A few meds may need a salty substance as an ingredient; this makes way to such drugs to be absorbed readily in your gastric system. Some meds may also need a salty chemical to have them dissolved into your blood. Apart from the way drugs are absorbed, salty nature can let meds have a lengthy shelf life. In other words, addition of a few salts can make drugs to become more stable. In this light, nearly 45% (or more) of meds are made available as salts. In this milieu, what is the use of hydrochloride? It is worth your while to have needful inputs on this.
Use of hydrochloride in meds
Of the many salts used in meds, hydrochloride is a widely used salty chemical. Other forms of salts used in drugs are sodium-based salts, sulfate as well as acetate. Also, diphosphate (phosphate), potassium as well as maleate are commonly used in meds. As per a recent study, it has been found out that more than 14.5% of meds have hydrochloride in them. Sodium-based substances (salts) are found to be added in nearly 8.5% of medications.
So, when a drug has a suffix “hydrochloride” to its name – for example, oxycodone hydrochloride, it means the salt is present in it. However, in order the shrink the name of meds, manufacturers may label them without a suffix. So, absence of the suffix / label “hydrochloride” does not necessarily mean such salts are absent in drugs such as oxycodone hydrochloride. Instead, it is only a truncated form of the full name; written thus for simplifying things.
But, when two unique salty forms are used – for instance, metoprolol succinate and metoprolol tartrate; the names are shrunk or shortened. You will find the suffix written in full form to dispel doubts about the salt variant used in each form of such drugs.
What determines the use of hydrochloride in a drug?

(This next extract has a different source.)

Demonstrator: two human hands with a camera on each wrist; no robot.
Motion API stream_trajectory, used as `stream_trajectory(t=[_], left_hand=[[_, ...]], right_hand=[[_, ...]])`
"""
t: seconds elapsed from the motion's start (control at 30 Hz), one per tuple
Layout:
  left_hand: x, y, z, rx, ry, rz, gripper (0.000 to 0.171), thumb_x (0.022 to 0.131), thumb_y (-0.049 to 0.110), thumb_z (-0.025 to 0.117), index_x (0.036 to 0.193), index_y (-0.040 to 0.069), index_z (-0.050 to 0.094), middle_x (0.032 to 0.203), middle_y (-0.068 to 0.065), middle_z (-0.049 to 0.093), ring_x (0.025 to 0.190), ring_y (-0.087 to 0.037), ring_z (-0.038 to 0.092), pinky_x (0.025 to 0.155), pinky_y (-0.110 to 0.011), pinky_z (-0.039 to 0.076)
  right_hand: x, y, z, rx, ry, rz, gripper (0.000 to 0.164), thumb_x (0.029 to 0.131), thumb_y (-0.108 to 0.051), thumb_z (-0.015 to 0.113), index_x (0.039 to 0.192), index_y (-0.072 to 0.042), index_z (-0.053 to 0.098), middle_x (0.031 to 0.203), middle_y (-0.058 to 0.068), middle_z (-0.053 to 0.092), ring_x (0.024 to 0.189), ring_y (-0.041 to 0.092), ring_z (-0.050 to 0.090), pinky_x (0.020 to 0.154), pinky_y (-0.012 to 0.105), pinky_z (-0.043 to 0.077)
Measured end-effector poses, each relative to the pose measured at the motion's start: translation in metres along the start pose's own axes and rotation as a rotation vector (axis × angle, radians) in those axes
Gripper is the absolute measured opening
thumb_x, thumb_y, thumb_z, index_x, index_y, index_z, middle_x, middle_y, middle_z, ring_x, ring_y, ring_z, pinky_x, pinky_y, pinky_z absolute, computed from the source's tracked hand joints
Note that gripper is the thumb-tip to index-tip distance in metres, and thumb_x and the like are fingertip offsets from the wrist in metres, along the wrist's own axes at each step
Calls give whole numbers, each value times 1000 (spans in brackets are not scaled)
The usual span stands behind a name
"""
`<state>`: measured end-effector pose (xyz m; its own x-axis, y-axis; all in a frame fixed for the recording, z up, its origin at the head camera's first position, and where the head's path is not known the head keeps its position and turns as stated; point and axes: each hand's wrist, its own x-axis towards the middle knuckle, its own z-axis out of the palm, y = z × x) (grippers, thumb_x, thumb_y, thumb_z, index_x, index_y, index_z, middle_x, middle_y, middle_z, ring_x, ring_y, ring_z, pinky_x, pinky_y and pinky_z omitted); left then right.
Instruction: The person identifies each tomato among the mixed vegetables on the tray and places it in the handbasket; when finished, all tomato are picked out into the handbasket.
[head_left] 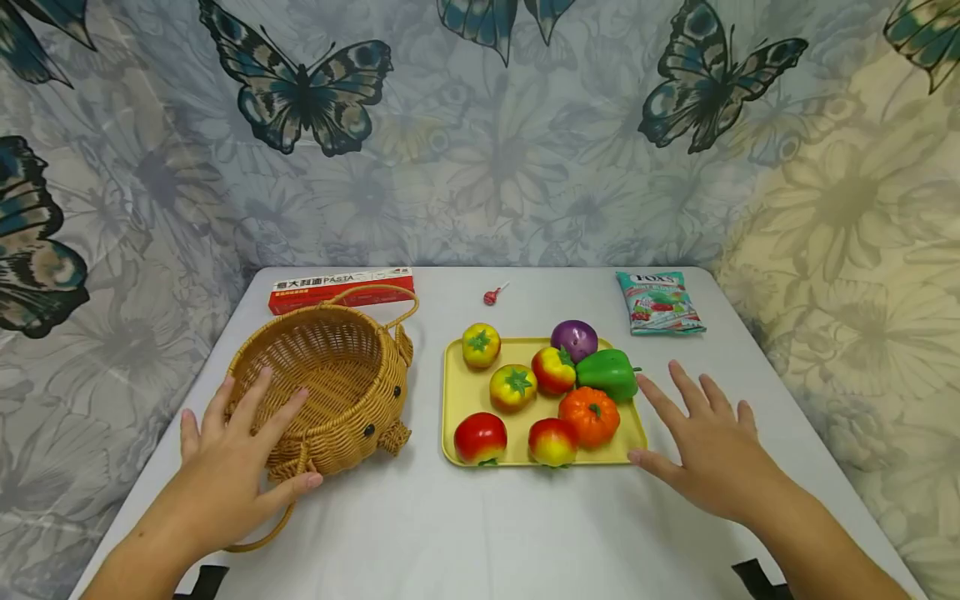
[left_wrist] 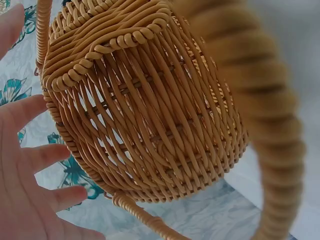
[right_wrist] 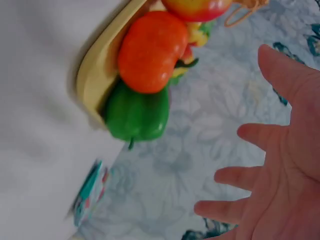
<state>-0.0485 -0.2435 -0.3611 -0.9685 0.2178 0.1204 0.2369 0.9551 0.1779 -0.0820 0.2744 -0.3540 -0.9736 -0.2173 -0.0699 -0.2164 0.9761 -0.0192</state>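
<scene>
Left hand (head_left: 232, 467): fingers spread, gripping nothing; over basket's near-left side, contact can't be told.
Basket (head_left: 352, 429): mouth up, forward-right of left hand, the nearer one.
Gap: strip of bench (head_left: 427, 517) between basket and tray, right of left hand.
Tray (head_left: 467, 392): between hands, long axis roughly hand-to-hand; right hand nearer.
Green pepper (head_left: 609, 375): tray's right edge, forward-left of right hand.
Right hand (head_left: 712, 454): fingers spread, holding nothing, thumb near tray's right edge.
</scene>
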Motion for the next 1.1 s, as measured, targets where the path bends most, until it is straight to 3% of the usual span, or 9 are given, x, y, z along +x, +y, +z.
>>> stream_trajectory(t=[0.33, 0.53, 0.6, 0.83, 1.1], left_hand=[[-9, -7, 2, -26, 50, 61, 85, 77, 58, 70, 148, 35, 31, 157, -12, 20, 140, -47, 15, 105, -76, 0], [-10, -5, 2, -38, 38, 116, 78, 73, 61, 71, 142, 39, 41, 150, -12, 34, 136, -43, 27, 99, -68, 30], [-11, -4, 3, -49, 37, 130, 77, 73, 59, 73, 141, 39, 43, 147, -12, 38, 133, -41, 31, 98, -66, 34], [-11, -5, 8, -65, 125, 224, 72, 71, 45, 80, 136, 34, 51, 138, -12, 47, 125, -37, 42, 104, -65, 29], [-12, -10, 10, -37, 176, 253, 67, 72, 46, 78, 134, 38, 53, 127, -6, 55, 121, -34, 45, 104, -63, 30]], right_hand=[[27, -43, 4, 0, 5, -202, 91, 75, -62, 69, 150, -40, 23, 158, 11, 18, 138, 48, 22, 99, 76, 24], [39, -64, 9, 20, -38, -311, 83, 73, -57, 74, 145, -42, 34, 155, 6, 28, 138, 40, 29, 100, 67, 36], [42, -70, 10, 19, -58, -341, 81, 73, -54, 75, 143, -41, 38, 152, 5, 33, 136, 36, 34, 99, 63, 40], [49, -84, 18, 25, -120, -400, 71, 72, -39, 82, 136, -37, 50, 140, 3, 46, 127, 29, 47, 98, 50, 48], [56, -89, 23, 38, -138, -429, 59, 72, -32, 83, 127, -28, 61, 118, -1, 57, 109, 19, 54, 89, 39, 54]])
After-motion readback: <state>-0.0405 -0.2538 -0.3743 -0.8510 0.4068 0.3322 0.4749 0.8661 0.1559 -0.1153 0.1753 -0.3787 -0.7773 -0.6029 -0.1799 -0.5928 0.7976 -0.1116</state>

Hydrochloride is used in drugs based on the intended pH value of it i.e., whether it is an alkaline form or an acidic form. A few other reasons why this salt is used depend on a host of factors; these include the dosage form of the med (i.e., is it a liquid, capsule or a pill), mode of intake (either intravenous, orally or topically), desired stability of the final product as well as the shelf life of drugs.
There are instances wherein hydrochloride (or such other salts) is added to determine the mode of release of the active ingredients used in meds. In case of a controlled release mode, salts can influence the breakdown of the key chemicals used. Manufacturers also use salts – such as hydrochloride – to alter the taste of drugs as well as the efficacy. Salts may also help bring lesser painful episodes while being injected.
Use of other salts in meds
As noted above, salts such as maleate, potassium, diphosphate or phosphate as well as acetate are also used during the manufacturing process. Studies indicate that sulfate is used in about 3.5% of drugs, acetate in more than 2% and diphosphate is used in almost 2% of meds. On the other hand, potassium is added in more than 1.5% of drugs while maleate is used in less than 1.5% of meds.
Manufacturers make the choice of salts based on the intended texture, longevity of the drug / shelf life, taste and a few other goals. The aforesaid is not a complete list of salts. It is hence a safe practice to talk to a qualified medical professional and / or pharmacist prior to taking any meds that may have salts added to them. In the same light, it is always a good thing to buy meds based on the prescription of your treating doctor. Last but not least, drugs (with salts or without salts such as hydrochloride) can be procured from online pharmacies. But, prior to placing your order, check the credentials of website(s) as some vendors may share your details –such as bank details, etc. – to third parties.